▶ **Task details**
Should a line below contain the word "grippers", report it.

▶ **Supplied material**
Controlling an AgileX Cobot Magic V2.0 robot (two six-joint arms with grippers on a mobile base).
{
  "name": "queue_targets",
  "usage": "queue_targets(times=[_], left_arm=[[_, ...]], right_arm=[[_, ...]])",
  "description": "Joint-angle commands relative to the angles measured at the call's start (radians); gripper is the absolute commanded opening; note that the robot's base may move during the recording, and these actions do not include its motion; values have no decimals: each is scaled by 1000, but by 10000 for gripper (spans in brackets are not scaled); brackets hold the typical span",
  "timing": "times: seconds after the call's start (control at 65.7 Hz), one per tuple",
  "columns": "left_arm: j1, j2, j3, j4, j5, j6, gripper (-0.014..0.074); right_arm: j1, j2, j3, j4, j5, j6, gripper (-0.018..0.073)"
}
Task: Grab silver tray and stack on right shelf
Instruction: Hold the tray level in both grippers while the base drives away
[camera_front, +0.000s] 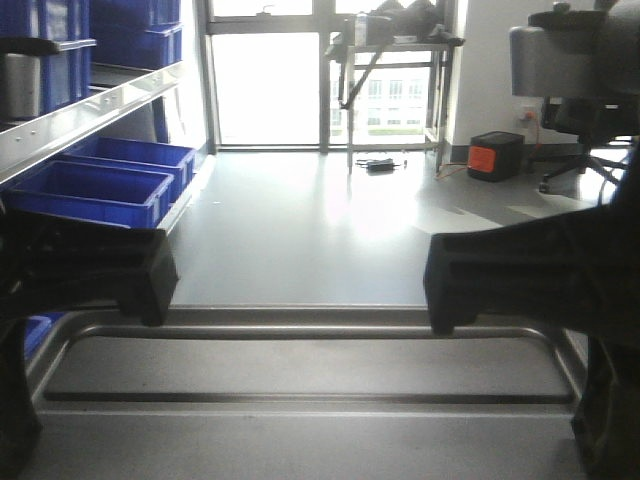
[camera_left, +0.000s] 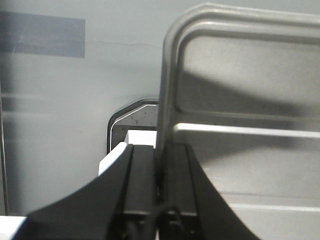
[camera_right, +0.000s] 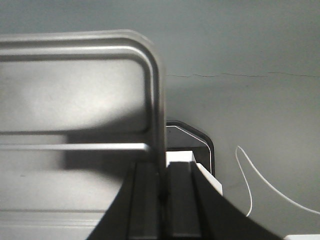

▶ **Reply to the task**
Controlling an AgileX Cobot Magic V2.0 robot (two six-joint arms with grippers on a mobile base).
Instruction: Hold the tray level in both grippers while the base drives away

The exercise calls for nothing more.